LA PROTESTA DEL PARTITO DELLE BLATTE IN INDIA PER IL TEST D’INGRESSO A MEDICINA TRUCCATO
180 FERITI TRA AGENTI E MANIFESTANTI CHE CHIEDONO LE DIMISSIONI DI MODI E DEL MINISTRO DELL’ISTRUZIONE
Migliaia di giovani sono scesi in piazza a New Delhi sfidando il governo di Narendra Modi.
Ilcorteo voleva sfilare fino al Parlamento per chiedere le dimissioni del ministro dell’Istruzione Dharmendra Pradhan. Ma la polizia ha allontanato i dimostranti con i manganelli e ha usato anche i gas lacrimogeni. Secondo France Presse alcuni manifestanti avrebbero risposto lanciando sassi.
La protesta in India
La protesta va avanti da un mese e mezzo. È stata accesa da una presunta fuga di informazioni sulle domande del test di ingresso alla facoltà di Medicina tenutosi a maggio e poi, per questa ragione, cancellato e ripetuto. Ma da allora il numero delle persone in piazza è decisamente aumentato. A guidare le manifestazioni è il Partito popolare delle blatte (“Cockroach Janta Party”). Si tratta di un nuovo movimento politico-satirico il cui nome è stato scelto dopo che un giudice è stato accusato di aver paragonato i giovani disoccupati a dei parassiti. Il magistrato ha poi spiegato di essere stato frainteso e che si riferiva alle persone con diplomi falsi e fasulli e non ai giovani indiani.

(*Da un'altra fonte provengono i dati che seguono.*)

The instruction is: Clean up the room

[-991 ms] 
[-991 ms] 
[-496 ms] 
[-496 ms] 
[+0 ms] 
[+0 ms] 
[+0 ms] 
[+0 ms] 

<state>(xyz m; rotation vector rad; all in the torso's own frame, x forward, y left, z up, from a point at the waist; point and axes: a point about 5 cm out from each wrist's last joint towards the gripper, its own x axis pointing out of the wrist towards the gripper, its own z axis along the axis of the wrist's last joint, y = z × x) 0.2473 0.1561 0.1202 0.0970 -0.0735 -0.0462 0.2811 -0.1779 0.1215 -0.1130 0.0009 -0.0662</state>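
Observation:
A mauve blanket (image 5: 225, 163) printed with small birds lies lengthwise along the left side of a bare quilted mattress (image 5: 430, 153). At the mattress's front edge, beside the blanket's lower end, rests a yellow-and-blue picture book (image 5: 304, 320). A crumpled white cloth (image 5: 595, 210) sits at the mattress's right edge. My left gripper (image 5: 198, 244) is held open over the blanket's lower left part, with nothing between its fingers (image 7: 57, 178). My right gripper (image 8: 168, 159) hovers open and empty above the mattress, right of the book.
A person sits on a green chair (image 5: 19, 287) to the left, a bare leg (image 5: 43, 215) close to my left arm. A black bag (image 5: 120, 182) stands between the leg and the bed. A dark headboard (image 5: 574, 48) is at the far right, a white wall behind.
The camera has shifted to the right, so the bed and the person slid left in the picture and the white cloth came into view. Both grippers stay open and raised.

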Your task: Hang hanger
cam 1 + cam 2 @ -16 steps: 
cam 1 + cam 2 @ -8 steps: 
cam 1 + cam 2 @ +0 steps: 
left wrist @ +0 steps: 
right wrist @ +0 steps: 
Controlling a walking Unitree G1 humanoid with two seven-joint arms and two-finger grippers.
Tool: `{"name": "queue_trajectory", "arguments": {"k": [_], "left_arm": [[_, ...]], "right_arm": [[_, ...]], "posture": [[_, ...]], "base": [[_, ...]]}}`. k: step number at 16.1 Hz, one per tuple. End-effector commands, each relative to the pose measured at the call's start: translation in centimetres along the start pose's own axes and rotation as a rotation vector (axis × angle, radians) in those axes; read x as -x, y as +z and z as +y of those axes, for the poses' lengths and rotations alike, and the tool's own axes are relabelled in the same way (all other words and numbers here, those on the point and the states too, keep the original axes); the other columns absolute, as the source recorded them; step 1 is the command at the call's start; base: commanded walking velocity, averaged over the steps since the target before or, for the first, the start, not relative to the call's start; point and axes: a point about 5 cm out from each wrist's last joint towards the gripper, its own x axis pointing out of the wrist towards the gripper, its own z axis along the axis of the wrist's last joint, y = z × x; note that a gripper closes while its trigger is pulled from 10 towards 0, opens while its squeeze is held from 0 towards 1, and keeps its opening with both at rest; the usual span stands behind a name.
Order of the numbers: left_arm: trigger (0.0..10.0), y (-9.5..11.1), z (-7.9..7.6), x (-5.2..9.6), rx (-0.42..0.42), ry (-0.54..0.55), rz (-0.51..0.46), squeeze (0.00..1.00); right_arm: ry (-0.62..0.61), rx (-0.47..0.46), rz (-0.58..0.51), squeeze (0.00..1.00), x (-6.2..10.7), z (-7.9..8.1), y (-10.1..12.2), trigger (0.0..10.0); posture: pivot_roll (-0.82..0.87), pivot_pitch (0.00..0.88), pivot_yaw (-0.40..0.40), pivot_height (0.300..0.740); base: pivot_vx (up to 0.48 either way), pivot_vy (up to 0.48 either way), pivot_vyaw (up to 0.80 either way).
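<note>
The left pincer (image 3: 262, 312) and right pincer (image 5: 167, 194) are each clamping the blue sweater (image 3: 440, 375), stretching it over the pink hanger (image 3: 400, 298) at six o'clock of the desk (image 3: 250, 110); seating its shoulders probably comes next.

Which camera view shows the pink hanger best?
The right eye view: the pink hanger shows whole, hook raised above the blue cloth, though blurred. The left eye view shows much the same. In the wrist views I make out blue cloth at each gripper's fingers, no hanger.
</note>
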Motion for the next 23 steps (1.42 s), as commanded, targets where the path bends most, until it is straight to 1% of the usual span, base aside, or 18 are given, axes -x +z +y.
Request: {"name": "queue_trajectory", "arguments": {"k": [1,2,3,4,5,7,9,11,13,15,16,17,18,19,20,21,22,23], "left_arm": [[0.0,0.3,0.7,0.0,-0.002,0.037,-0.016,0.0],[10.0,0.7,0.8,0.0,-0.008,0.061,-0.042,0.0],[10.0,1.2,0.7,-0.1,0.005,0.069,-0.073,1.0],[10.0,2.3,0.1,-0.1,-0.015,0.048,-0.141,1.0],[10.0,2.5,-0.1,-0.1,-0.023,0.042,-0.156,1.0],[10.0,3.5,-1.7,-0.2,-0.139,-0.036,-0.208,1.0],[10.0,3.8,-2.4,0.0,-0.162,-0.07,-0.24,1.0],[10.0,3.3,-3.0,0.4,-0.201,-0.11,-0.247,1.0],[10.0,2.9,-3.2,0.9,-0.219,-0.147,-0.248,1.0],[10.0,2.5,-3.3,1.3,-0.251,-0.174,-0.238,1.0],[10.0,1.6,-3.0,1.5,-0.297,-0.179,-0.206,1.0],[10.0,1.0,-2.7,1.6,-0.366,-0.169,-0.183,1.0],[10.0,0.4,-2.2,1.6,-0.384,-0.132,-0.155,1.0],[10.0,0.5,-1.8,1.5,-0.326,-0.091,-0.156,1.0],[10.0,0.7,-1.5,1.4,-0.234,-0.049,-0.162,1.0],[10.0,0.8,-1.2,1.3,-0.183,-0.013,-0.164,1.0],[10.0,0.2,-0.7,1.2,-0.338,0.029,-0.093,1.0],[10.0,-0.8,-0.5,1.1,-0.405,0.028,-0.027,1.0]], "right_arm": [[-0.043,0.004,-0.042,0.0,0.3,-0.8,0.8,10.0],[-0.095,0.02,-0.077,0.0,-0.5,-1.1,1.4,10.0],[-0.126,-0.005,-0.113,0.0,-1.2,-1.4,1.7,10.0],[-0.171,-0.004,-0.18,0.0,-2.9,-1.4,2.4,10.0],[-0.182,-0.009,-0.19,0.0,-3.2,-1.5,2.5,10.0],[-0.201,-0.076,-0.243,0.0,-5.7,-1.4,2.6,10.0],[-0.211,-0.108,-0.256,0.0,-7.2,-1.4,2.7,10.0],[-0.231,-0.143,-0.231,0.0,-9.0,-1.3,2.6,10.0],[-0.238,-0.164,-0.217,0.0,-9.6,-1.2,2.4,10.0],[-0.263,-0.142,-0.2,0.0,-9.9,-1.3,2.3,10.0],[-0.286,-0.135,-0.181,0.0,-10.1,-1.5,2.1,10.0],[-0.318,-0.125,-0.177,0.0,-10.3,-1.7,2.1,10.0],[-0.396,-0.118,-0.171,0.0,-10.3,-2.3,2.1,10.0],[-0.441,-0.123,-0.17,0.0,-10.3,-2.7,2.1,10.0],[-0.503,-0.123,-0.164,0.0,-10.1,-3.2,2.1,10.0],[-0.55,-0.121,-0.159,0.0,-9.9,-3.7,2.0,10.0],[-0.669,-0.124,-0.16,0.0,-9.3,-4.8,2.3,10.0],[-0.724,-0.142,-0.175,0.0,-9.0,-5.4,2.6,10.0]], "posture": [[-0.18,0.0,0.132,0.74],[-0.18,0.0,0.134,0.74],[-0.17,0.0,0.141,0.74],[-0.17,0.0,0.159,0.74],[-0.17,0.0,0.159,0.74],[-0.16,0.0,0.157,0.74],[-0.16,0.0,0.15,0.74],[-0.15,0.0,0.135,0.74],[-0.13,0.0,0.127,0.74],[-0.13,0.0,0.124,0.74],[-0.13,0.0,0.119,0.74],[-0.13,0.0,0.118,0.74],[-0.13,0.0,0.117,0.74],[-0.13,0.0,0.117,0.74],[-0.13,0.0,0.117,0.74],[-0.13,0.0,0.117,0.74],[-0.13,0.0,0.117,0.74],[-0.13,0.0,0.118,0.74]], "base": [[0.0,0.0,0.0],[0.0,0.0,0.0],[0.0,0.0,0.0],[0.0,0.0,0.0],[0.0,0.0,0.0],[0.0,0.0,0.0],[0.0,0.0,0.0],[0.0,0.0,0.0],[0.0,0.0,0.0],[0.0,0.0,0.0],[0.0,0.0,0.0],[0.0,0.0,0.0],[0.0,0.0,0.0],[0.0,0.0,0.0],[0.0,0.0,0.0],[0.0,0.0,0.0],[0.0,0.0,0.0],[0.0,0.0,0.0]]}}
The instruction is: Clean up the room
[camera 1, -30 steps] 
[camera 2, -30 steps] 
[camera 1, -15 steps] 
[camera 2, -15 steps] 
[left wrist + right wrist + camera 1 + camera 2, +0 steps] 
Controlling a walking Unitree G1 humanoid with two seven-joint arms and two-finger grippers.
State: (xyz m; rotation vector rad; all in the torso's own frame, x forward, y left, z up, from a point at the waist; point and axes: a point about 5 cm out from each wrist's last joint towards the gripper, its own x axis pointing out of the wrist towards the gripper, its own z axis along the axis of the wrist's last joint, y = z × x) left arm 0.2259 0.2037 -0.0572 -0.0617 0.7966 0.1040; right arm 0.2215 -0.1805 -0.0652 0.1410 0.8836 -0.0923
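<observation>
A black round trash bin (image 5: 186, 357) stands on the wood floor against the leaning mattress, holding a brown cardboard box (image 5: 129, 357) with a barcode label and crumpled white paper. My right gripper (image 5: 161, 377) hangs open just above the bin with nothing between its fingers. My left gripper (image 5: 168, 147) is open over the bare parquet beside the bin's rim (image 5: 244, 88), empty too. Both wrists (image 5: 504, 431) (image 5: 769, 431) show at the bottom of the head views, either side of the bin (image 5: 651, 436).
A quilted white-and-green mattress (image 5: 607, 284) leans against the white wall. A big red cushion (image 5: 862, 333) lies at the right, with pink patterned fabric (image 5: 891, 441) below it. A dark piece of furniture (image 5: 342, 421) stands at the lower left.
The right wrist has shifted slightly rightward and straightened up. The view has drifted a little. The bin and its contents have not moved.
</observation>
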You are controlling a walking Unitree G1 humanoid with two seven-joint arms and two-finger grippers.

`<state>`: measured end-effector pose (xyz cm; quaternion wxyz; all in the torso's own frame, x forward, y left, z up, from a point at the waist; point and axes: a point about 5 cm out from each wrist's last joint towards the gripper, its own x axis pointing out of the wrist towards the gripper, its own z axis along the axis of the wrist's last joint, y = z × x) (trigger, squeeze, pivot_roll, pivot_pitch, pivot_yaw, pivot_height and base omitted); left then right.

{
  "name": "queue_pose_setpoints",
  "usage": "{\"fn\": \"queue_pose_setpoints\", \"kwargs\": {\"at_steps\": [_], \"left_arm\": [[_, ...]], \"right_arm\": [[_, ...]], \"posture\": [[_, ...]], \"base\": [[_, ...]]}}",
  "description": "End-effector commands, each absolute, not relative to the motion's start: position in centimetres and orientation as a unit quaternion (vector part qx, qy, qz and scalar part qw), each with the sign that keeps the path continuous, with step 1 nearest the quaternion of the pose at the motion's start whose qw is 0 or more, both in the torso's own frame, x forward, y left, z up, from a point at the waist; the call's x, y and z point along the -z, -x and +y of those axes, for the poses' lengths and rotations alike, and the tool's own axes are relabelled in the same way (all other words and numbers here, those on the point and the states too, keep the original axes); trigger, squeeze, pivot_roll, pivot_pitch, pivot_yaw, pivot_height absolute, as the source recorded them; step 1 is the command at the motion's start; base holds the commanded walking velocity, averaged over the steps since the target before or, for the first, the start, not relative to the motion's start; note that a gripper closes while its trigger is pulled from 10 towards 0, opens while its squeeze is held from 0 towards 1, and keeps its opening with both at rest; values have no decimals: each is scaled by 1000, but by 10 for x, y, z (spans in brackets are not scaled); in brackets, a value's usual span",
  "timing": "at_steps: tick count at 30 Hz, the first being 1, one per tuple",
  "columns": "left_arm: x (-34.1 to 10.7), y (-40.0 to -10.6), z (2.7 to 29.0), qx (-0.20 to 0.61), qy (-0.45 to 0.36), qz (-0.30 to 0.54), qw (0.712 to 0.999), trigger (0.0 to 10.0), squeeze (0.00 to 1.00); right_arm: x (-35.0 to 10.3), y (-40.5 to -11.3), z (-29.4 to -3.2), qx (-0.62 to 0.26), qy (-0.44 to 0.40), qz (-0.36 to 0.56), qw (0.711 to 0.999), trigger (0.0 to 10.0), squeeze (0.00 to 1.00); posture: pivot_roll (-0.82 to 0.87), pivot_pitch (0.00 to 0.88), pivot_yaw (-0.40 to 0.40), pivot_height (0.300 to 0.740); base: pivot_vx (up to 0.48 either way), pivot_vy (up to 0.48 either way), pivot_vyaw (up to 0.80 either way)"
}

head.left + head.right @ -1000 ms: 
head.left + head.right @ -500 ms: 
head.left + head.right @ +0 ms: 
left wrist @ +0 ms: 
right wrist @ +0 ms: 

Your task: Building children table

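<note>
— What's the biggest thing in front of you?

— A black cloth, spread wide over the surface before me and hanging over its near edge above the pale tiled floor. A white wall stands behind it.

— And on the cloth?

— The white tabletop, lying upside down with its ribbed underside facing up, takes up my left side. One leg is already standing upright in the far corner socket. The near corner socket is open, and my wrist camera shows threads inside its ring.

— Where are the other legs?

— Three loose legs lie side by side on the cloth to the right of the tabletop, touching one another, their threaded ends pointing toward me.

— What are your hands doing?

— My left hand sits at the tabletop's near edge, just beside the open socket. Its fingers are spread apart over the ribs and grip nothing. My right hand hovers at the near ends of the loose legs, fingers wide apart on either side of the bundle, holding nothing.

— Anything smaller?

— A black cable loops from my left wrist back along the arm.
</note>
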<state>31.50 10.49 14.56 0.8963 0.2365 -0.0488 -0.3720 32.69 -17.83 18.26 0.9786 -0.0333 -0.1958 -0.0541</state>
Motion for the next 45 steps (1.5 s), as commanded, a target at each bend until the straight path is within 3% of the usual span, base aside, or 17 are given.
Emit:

Il Partito popolare delle blatte
In poche settimane il gruppo ha comunque raccolto 22 milioni di follower su Instagram, finendo sotto i riflettori dei media di tutto il mondo. Il Partito delle blatte dice di volere una protesta pacifica. Si rivolge principalmente ai giovani della Generazione Z, riflettendone i timori e le aspirazioni su molte questioni, compresa quella della disoccupazione giovanile. Tra i manifestanti in piazza tanti gli studenti e i giovani sotto i 35 anni. Alcuni hanno detto all’Ansa di essere venuti a Delhi da altre parti dell’India apposta per il corteo. E c’è chi afferma di volere non solo le dimissioni del ministro dell’Istruzione, ma anche quelle del premier Modi.
I guai di Modi
Il primo ministro, a capo del partito Bjp, su posizioni conservatrici e nazionaliste, è intervenuto in Parlamento per inaugurare la sessione monsonica dell’organo legislativo, ma secondo diversi media non avrebbe neanche accennato alle proteste che si svolgevano a pochi chilometri dall’aula. «Stiamo protestando per difendere i nostri diritti», spiega una giovane sui trent’anni. «Siamo studenti e ne abbiamo abbastanza di come funziona questo sistema, con tutte le fughe di notizie sugli esami e le difficoltà che il Paese sta attraversando».
Lo sciopero della fame
Non lontano, nel corteo ha sfilato anche un ragazzo che stringe in mano un cartello con su scritto “Grazie, Sonam Sir!”. Il ringraziamento è rivolto a Sonam Wangchuk: un noto attivista che la polizia ha fatto forzatamente ricoverare in ospedale dopo 20 giorni di sciopero della fame iniziato per chiedere, anche lui, le dimissioni del ministro Pradhan. Ma Wangchuk non pare avere intenzione di mollare: «Di fronte alla brutalità con cui vengono trattati i giovani che protestano pacificamente, ho deciso di proseguire il mio digiuno», ha dichiarato dall’ospedale secondo l’agenzia Pti. Intanto la Bbc scrive che, secondo un rappresentante del Partito delle blatte, le richieste dei manifestanti sono state consegnate al governo.
Il movimento
Il movimento giovanile ha dichiarato che continuerà la sua protesta, ma non marcerà più, . La polizia di Delhi ha affermato che quasi 180 persone, tra cui 118 agenti delle forze dell’ordine e della sicurezza, e 60 manifestanti, sono rimaste ferite negli scontri nel centro di Delhi. Settanta manifestanti sono stati fermati e saranno avviati procedimenti legali contro di loro, ha dichiarato la polizia in un comunicato stampa diffuso lunedì sera. Martedì mattina circa 150-200 manifestanti si sono radunati presso il luogo della protesta, Jantar Mantar, nel centro di Delhi, scandendo slogan sotto una leggera pioggia. Le misure di sicurezza sono rimaste rigide, con personale paramilitare che pattugliava alcune zone del centro di Delhi e bloccava il traffico con delle barricate.